As MLOs are now being recognized as essential for cellular compartmentalization, we must obtain a better understanding of their formation to unlock the rules of life. Given the scientific excitement about this new way of thinking about critical cellular processes and the complexity of the underlying phenomena, scientists from diverse backgrounds have converged to work on this problem.9 This has brought a wide-ranging set of experimental and computational techniques10–12 to the field13, leading to an explosion of new discoveries, and in turn raising yet more questions. In this article, we discuss recent progress and future opportunities related to various thermodynamic, structural, functional, and dynamical aspects of MLOs. We note that the selection of systems and techniques is mostly guided by our interests instead of a comprehensive survey of the field.

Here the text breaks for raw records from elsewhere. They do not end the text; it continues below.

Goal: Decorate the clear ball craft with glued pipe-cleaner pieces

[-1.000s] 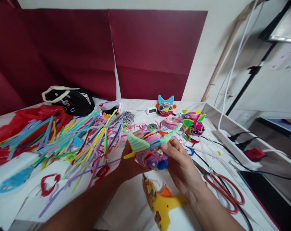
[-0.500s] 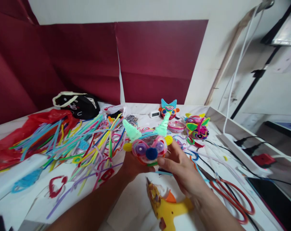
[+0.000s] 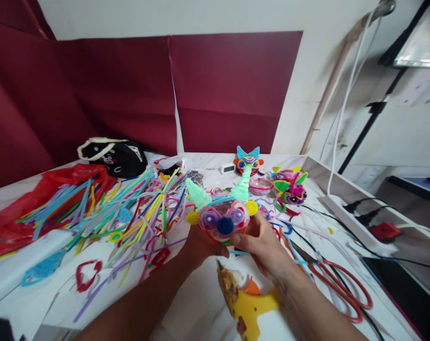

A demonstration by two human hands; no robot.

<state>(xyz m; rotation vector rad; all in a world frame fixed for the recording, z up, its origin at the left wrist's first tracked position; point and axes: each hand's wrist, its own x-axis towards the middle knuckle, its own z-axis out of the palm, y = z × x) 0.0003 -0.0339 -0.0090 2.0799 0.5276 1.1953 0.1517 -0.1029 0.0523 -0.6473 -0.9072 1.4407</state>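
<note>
1. Left hand (image 3: 202,246) grasps the pipe-cleaner figure (image 3: 224,222) from below and at its left side; most of the fingers are hidden. The forearm slants inward.
2. Right hand (image 3: 260,244) grasps the lower right side of the same figure, with the thumb in front and the wrist slanting inward also.
3. This figure is held above the worktop (image 3: 186,308), in front of the middle of its back edge.
4. Its face is directed to the person; the green horns (image 3: 198,194) point upward and spread apart. Its widest line, from one yellow ear (image 3: 251,207) to the other, runs about parallel to the back edge.
5. Below the hands lies a yellow glue gun (image 3: 248,305), the nozzle pointing toward the back edge.
</note>
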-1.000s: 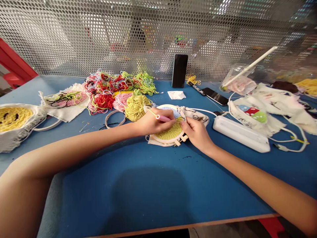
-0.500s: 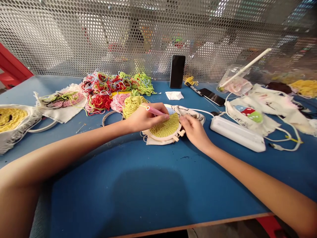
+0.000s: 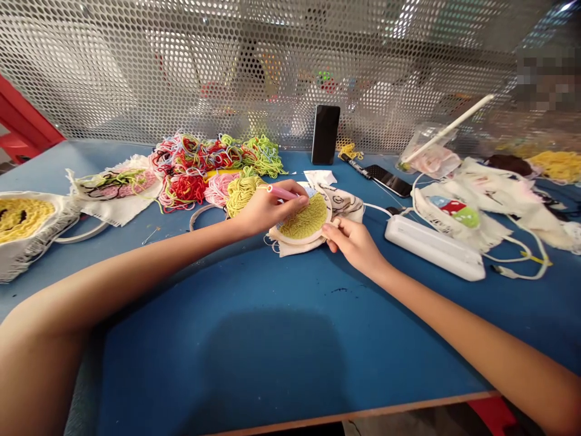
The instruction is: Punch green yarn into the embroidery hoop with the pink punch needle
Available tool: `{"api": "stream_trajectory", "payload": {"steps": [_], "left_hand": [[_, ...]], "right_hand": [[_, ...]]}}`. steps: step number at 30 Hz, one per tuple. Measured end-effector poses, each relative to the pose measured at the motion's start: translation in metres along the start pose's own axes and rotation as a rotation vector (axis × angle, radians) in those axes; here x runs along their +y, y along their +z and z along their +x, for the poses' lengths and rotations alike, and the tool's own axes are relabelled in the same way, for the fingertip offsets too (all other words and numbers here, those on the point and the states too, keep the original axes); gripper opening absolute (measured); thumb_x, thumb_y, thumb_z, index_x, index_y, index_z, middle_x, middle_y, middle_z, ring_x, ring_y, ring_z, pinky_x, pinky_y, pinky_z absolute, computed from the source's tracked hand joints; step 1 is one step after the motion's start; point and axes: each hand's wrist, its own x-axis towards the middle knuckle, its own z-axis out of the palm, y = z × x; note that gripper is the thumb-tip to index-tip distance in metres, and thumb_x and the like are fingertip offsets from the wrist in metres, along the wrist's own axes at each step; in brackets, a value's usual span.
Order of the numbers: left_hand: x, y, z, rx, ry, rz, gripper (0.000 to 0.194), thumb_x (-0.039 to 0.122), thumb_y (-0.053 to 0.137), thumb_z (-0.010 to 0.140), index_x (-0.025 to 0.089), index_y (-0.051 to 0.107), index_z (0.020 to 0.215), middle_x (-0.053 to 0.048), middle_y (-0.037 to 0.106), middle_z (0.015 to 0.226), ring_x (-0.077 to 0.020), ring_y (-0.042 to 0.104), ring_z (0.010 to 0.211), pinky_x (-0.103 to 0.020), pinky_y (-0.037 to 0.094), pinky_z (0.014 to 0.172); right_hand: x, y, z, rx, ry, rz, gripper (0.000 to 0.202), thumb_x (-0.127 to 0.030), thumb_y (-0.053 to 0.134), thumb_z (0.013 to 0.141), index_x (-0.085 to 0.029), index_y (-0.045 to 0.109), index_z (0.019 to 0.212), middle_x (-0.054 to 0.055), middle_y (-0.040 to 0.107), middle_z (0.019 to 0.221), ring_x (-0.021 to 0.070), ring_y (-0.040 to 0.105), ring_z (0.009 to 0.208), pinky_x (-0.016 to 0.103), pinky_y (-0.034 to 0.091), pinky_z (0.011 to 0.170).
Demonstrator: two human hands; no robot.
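Note:
My left hand [image 3: 271, 209] is closed around a pink punch needle [image 3: 282, 192], held like a pen over the stitched cloth. Its tip is hidden by my fingers. The embroidery hoop [image 3: 303, 241] holds white fabric filled with yellow-green loops [image 3: 304, 221] and a patch of light blue at the far side. My right hand [image 3: 350, 241] pinches the hoop's near right rim between thumb and fingers. Loose patterned cloth [image 3: 347, 204] spreads out beyond the rim on the right. Beside my left hand lies a yellow-green yarn bundle [image 3: 241, 192].
Tangled coloured yarn [image 3: 200, 154] heaps at the back left. A phone [image 3: 325, 134] leans upright at the back; another phone [image 3: 389, 180] lies flat beside a marker. A white lamp-like bar [image 3: 434, 247] with cables sits right. A plastic cup [image 3: 429, 151] stands behind it.
The hoop has turned and shifted slightly away from me, its clasp end now under my right hand. My right hand has moved its grip to the near right rim. My left hand keeps the punch needle.

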Motion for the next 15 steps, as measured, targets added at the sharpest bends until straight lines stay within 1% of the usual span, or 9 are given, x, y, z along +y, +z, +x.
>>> {"api": "stream_trajectory", "payload": {"steps": [3, 5, 9, 12, 15], "left_hand": [[-0.001, -0.002, 0.001, 0.054, -0.009, -0.021, 0.020, 0.033, 0.053, 0.083, 0.014, 0.058, 0.087, -0.003, 0.062, 0.081, -0.0077, 0.055, 0.065, -0.018, 0.043, 0.055], [-0.001, -0.005, 0.001, 0.072, -0.011, -0.030, 0.020, 0.033, 0.055, 0.081, 0.014, 0.057, 0.086, -0.002, 0.061, 0.078, -0.0074, 0.053, 0.063, -0.019, 0.041, 0.053], [0.000, -0.010, -0.001, 0.053, -0.015, -0.082, 0.016, 0.029, 0.053, 0.081, 0.014, 0.056, 0.085, -0.001, 0.059, 0.073, -0.0074, 0.052, 0.061, -0.018, 0.040, 0.051], [0.003, -0.012, -0.003, 0.036, -0.030, -0.108, 0.013, 0.027, 0.052, 0.081, 0.014, 0.055, 0.080, 0.000, 0.057, 0.067, -0.0072, 0.051, 0.057, -0.019, 0.039, 0.048], [0.006, -0.011, -0.005, 0.038, -0.052, -0.138, 0.012, 0.025, 0.052, 0.080, 0.014, 0.054, 0.076, 0.001, 0.055, 0.062, -0.0068, 0.049, 0.053, -0.019, 0.039, 0.046]], "right_hand": [[0.002, -0.001, 0.002, 0.035, 0.020, 0.066, 0.035, -0.045, 0.041, 0.089, -0.018, 0.043, 0.067, -0.002, 0.049, 0.054, 0.0087, 0.041, 0.050, 0.023, 0.031, 0.052], [0.004, -0.001, 0.002, 0.081, 0.029, 0.103, 0.034, -0.045, 0.040, 0.089, -0.019, 0.041, 0.068, -0.004, 0.045, 0.055, 0.0085, 0.039, 0.050, 0.023, 0.030, 0.050], [0.008, 0.001, 0.001, 0.160, 0.019, 0.169, 0.034, -0.047, 0.041, 0.088, -0.020, 0.038, 0.068, -0.004, 0.035, 0.061, 0.0086, 0.035, 0.053, 0.023, 0.029, 0.049], [0.009, 0.001, 0.001, 0.149, 0.009, 0.153, 0.033, -0.046, 0.040, 0.089, -0.020, 0.037, 0.068, -0.003, 0.034, 0.063, 0.0094, 0.034, 0.055, 0.023, 0.028, 0.049], [0.010, 0.000, 0.001, 0.146, 0.005, 0.168, 0.028, -0.042, 0.039, 0.090, -0.021, 0.035, 0.071, -0.004, 0.033, 0.064, 0.0098, 0.034, 0.055, 0.023, 0.029, 0.050]]}}
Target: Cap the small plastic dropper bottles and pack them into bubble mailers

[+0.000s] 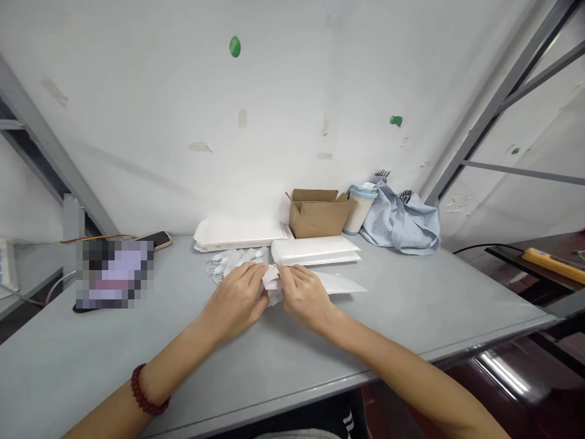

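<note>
My left hand (pixel 242 291) and my right hand (pixel 305 296) meet over the middle of the table, fingers pinched close together. Between them is the crumpled-looking end of a white padded envelope (pixel 340 283), whose flat body reaches out to the right beyond my right hand. Both hands grip this end, though my fingers hide part of it. Just behind my left hand lies a bunch of small white tags or cables with loops (pixel 233 259); their exact kind is unclear.
White padded envelopes lie stacked at the back left (pixel 240 233) and nearer the middle (pixel 315 250). Behind them stand an open cardboard box (pixel 320 218), a lidded cup (pixel 359 208) and a light blue cloth (pixel 402 219). A phone with a blurred screen (pixel 114 274) rests at left.
</note>
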`<state>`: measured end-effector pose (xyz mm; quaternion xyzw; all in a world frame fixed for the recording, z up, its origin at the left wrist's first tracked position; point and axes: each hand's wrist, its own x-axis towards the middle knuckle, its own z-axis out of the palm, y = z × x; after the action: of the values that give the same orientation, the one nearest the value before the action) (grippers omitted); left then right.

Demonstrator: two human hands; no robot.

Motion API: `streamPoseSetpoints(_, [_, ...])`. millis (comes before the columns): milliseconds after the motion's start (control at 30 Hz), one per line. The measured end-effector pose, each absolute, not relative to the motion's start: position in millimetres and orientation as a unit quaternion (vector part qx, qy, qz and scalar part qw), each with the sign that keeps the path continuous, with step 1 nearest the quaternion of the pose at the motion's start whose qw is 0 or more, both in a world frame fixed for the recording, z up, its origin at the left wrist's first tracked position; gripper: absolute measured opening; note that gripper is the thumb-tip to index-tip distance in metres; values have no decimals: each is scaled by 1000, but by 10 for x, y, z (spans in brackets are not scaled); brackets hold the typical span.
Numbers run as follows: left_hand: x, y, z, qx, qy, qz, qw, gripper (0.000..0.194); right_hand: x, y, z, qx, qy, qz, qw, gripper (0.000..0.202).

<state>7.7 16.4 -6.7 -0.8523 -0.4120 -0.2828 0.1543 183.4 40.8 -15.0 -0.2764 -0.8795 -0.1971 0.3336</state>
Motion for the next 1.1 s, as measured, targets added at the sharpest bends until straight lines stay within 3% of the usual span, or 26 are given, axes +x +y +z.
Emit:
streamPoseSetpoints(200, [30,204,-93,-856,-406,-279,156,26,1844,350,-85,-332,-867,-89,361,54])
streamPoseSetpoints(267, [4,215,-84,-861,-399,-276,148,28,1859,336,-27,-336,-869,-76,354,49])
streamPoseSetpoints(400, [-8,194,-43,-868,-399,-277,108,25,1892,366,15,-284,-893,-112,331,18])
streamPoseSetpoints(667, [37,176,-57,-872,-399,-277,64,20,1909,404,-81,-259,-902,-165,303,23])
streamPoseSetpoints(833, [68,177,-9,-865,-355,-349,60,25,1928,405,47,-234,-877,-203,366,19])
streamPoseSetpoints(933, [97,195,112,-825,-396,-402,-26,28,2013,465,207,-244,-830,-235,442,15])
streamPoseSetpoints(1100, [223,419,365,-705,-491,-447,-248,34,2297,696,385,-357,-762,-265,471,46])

Sequence determinants of phase separation
Intrinsically disordered regions (IDRs) have been identified as important drivers of phase separation for many proteins that underlie biomolecular condensate formation (such as FUS,14 TDP-43,15,16 LAF-1,17,18 hnRNPA2,19,20 etc.). In particular, phase-separating proteins often feature low-complexity (LC) domains or prion-like domains (PLDs), which are subtypes of IDRs. Even though a combination of experimental and computational studies has corroborated the importance of IDRs, the role of folded domains is also shown to be important for phase separation (e.g., TDP-43 NTD,21 PcG SAM domain,22 and engineered complex coacervates23 and multivalent systems such as polySUMO+polySIM or polySH3+polyPRM24). More work is certainly needed to identify the relative contributions of the disordered and folded domains (Fig. 1), and in vitro laboratory experiments and in silico computational studies can play an essential role in this.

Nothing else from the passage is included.